ADF 11g: Passing Information to Bind Variables
For the past year, I’ve been working with a customer on a large Oracle BPM project. As part of the project there are a couple forms written using Oracle’s Application Development Framework (ADF.) I’d like to do a small series on this blog of useful techniques that have helped me with a successful implementation in a large scale production environment. Today, we’ll be talking about how to pass information from the ADF binding layer to a named parameter that is setup on a view object in the model layer. This comes up pretty often and there are some neat things you can do using the technique.
Let’s take a look at our view object first.
For this discussion we are using the HR sample schema that comes with an Oracle database. As you can see this view object uses a query that has a single bind variable that represents a department id. Its result set will be all the employees which belong to the supplied department. Our use case is going to be a table that will display employee information based on the department selected in a drop down list. There are many ways to do this type of thing in ADF and this isn’t necessarily the best use case for it but it has the advantage of being simple to follow and explain. We will talk a bit about some other uses for this technique later on.
To make this work we need something that will give us a department ID to pass to our view object. I have created a very simple view object called DepartmentList which just returns all departments. This result set includes the department name as well as the department ID. In our ADF bindings I have created a list binding to this view object with the department name selected as the display attribute.
I have also created an attribute binding to the DepartmentId attribute that’s bound to the same iterator as the list binding.
Now when the Iterator get’s updated, by say, a drop down list selection, this DepartmentId attribute binding will have a valid department id as its inputvalue. Neat! We just need to pass this to our view object and we’re done. You may have noticed a tree-binding in the above picture called GetEmployeesInDepartment. This is the binding we will use for our employee table display in the view layer. It is bound directly to the GetEmployeesInDepartmentIterator which will be populated with the result set from our view object once we give it the department ID that we have stored.
The last remaining thing is how do we execute the view object with our department ID? The secret sauce lies in our action binding.

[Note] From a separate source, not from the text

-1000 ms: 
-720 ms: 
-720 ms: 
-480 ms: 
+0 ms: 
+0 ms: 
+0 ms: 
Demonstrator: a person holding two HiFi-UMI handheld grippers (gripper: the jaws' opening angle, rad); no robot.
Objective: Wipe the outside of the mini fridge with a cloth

Since the view object has a named parameter the ADF framework gives it an operation called ExecuteWithParams automatically. All we have to do is make a binding to this ExecuteWithParams action and pass in our DepartmentId as shown. The final piece of the puzzle is how does this action binding actually get executed anyway? To do that I have added an invokeAction executable called RefreshEmployeesTable.
Because we have told it to refresh during the ‘renderModel’ stage it will execute before any of our UI is rendered and pass the value of DepartmentId to our GetEmployeesInDepartment view object. And since the table is bound to that view object via the iterator that’s what it will display!
So all the pieces are in place, now we just create a dropdown list and make sure it is bound to our DepartmentList binding, we create our table bound to GetEmployeesInDepartment, and all we have to do now is put a PartialTrigger on the table that points to the dropdown. This will make the table refresh itself for us when the dropdown is changed.
And it works as expected. One of the nice things about this is that we didn’t have to write any code to implement this functionality. One of the other ways of using this, and one I use quite a bit, is when you have the requirement for a dropdown list to contain a subset of some result set that changes depending on who is looking at it. For example, an Accounts Payable user could possibly have more valid selections in a drop down list than a General User. By utilizing ADF Security and passing in the type of user that is currently looking at the page you can display filtered results from the same view object and same UI component. This is a pretty powerful technique that I use often. I’ll revisit it when I do a post on ADF Security itself to show it off a bit.